Using the listing below, set down each line from the line containing "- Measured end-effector" through the line containing "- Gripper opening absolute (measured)", both ends included, exactly and with nothing added.

Segment Open

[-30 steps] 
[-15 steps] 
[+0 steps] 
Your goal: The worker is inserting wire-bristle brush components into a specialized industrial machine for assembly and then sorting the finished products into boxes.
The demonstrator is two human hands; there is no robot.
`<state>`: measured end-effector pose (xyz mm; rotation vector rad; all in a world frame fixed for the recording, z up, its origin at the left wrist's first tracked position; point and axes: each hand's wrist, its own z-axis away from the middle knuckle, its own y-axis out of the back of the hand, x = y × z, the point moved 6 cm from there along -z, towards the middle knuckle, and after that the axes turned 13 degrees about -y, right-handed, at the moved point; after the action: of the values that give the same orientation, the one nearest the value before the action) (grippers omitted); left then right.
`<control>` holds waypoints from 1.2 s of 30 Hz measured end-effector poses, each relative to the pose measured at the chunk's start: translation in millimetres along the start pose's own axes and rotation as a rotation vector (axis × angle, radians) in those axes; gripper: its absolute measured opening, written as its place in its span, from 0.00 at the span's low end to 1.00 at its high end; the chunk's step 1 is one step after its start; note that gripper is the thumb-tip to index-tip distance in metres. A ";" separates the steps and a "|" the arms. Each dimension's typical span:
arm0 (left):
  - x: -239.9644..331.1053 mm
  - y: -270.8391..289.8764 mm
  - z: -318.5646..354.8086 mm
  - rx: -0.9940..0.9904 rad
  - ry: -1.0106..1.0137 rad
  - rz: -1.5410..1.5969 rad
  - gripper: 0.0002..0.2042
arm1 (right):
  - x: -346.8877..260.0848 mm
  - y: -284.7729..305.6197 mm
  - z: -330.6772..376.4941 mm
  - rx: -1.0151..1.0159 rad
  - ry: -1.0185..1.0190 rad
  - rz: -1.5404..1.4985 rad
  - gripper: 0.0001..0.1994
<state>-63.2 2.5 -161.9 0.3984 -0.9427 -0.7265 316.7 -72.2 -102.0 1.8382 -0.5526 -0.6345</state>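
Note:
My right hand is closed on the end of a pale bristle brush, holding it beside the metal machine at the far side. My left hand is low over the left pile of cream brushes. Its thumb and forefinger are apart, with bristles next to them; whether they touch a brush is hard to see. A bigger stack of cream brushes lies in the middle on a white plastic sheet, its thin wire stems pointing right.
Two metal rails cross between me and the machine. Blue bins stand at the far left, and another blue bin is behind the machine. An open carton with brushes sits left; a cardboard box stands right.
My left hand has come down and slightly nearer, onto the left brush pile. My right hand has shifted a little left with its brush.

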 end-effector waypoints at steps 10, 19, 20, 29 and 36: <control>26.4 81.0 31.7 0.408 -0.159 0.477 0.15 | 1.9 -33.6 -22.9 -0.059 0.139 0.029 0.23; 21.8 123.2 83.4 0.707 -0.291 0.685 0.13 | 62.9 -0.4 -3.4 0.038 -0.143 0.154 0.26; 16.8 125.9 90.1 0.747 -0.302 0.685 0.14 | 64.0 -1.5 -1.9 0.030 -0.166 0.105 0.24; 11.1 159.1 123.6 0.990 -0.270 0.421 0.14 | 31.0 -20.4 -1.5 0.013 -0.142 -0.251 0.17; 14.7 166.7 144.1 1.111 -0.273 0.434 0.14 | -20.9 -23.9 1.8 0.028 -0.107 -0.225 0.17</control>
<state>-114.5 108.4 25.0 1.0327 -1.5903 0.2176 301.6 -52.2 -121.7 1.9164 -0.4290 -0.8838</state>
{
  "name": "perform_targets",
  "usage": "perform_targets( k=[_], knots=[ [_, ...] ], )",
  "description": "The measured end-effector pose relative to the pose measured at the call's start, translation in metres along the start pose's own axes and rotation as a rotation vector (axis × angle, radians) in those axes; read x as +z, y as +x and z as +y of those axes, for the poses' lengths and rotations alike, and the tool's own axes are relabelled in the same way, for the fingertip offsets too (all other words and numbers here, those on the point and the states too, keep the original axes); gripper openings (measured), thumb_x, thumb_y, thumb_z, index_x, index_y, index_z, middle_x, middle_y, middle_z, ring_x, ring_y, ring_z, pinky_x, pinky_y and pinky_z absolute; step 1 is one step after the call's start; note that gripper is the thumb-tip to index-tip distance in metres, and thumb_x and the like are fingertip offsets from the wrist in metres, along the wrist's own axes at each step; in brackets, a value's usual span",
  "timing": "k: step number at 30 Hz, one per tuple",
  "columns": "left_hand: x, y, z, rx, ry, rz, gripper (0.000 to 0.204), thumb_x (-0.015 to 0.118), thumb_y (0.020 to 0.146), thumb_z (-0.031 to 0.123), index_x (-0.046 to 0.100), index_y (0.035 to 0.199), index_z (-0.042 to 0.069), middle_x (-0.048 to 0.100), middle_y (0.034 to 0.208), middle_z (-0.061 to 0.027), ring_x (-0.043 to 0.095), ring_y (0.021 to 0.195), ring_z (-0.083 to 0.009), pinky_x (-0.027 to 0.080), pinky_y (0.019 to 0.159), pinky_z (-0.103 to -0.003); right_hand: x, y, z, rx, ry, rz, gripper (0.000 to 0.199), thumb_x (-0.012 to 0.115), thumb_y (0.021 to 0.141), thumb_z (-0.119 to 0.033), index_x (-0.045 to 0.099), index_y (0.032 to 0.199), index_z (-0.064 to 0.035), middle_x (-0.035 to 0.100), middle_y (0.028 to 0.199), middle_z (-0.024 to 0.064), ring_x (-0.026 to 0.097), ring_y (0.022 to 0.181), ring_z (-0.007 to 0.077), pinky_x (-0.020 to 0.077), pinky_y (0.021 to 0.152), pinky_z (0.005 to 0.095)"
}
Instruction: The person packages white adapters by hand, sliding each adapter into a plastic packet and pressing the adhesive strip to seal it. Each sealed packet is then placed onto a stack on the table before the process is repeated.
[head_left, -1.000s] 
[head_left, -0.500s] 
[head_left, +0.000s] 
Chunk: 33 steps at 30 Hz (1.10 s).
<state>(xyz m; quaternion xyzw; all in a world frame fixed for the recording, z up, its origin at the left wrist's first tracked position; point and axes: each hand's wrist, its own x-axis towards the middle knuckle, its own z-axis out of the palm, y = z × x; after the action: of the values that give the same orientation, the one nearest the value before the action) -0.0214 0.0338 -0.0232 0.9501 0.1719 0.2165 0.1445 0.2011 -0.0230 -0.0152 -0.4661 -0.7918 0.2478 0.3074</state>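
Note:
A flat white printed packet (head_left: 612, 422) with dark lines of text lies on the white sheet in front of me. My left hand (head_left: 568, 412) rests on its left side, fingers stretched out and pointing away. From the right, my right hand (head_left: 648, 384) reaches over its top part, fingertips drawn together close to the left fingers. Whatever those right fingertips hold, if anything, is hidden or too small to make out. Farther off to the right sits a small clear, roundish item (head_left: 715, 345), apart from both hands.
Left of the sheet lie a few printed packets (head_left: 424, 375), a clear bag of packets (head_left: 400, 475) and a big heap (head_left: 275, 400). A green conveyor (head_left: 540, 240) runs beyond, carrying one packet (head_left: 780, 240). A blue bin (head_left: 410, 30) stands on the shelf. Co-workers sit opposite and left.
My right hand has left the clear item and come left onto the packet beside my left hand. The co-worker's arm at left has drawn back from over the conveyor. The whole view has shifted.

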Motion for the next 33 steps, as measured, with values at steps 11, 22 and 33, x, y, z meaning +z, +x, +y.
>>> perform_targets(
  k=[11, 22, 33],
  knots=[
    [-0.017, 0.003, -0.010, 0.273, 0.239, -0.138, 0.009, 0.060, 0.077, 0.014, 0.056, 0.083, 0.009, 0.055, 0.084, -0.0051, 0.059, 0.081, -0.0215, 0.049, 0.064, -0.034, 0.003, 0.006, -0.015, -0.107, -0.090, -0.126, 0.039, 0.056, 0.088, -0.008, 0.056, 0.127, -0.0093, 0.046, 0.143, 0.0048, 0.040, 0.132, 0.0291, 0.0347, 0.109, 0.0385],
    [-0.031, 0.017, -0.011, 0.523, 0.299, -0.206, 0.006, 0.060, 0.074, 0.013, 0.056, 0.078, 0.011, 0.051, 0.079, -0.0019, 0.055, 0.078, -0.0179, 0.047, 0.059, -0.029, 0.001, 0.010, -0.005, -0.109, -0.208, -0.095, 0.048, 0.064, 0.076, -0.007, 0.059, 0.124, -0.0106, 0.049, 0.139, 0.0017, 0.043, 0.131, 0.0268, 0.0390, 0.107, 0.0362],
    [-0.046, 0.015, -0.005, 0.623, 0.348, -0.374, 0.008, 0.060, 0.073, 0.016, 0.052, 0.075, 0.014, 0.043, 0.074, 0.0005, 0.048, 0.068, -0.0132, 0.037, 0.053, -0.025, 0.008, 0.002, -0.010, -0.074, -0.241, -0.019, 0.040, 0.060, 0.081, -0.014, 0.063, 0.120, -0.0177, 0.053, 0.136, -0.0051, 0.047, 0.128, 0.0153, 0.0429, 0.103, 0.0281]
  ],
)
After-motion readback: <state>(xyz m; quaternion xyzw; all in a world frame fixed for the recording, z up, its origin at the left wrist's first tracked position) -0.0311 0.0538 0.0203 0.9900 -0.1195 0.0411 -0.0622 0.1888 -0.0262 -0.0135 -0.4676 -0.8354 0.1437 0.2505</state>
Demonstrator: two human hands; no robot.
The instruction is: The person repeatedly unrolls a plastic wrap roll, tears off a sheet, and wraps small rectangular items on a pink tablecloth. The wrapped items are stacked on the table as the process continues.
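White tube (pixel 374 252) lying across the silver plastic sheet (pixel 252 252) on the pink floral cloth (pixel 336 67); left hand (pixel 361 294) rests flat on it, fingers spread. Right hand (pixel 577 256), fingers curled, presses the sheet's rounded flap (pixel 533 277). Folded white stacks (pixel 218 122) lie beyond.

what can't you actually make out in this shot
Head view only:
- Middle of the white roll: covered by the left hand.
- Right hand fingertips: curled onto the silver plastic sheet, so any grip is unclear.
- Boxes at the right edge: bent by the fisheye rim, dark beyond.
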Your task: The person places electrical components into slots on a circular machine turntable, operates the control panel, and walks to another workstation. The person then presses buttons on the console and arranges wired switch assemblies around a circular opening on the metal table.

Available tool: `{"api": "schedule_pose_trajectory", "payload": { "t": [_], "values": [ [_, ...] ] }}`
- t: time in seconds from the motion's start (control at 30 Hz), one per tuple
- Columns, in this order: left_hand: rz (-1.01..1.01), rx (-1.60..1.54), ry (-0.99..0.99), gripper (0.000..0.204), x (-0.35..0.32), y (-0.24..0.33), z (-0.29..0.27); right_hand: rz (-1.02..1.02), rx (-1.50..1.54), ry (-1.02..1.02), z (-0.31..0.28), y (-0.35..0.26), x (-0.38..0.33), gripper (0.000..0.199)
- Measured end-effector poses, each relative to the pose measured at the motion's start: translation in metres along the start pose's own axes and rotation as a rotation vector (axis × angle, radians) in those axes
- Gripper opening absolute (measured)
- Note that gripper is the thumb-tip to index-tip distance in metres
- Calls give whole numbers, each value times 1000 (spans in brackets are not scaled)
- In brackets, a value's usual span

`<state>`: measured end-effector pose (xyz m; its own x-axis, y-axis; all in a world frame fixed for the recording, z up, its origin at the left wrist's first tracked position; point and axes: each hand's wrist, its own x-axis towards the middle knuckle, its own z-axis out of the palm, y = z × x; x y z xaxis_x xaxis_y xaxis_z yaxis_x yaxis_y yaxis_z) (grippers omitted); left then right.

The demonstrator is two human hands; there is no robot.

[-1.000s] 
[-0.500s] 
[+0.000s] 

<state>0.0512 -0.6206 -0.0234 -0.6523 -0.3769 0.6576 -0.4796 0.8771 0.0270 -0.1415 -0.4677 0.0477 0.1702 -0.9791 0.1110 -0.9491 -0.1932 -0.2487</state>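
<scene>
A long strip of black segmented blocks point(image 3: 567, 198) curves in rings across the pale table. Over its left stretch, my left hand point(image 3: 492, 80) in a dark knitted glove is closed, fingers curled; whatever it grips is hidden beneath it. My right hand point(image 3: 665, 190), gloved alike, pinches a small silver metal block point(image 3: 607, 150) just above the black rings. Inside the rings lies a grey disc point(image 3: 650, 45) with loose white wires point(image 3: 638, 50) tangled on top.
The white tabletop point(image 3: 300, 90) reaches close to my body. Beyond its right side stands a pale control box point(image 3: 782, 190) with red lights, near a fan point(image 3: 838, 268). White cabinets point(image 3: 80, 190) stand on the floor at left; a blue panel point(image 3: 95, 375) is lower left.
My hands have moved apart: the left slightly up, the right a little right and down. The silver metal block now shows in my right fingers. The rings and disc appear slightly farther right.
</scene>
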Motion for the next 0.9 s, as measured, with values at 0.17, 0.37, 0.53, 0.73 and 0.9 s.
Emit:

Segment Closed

_OUTPUT FOR THIS EXERCISE_:
- Measured end-effector poses, each relative to the pose measured at the motion's start: translation in metres along the start pose's own axes and rotation as a rotation vector (axis × angle, radians) in those axes
- Gripper opening absolute (measured)

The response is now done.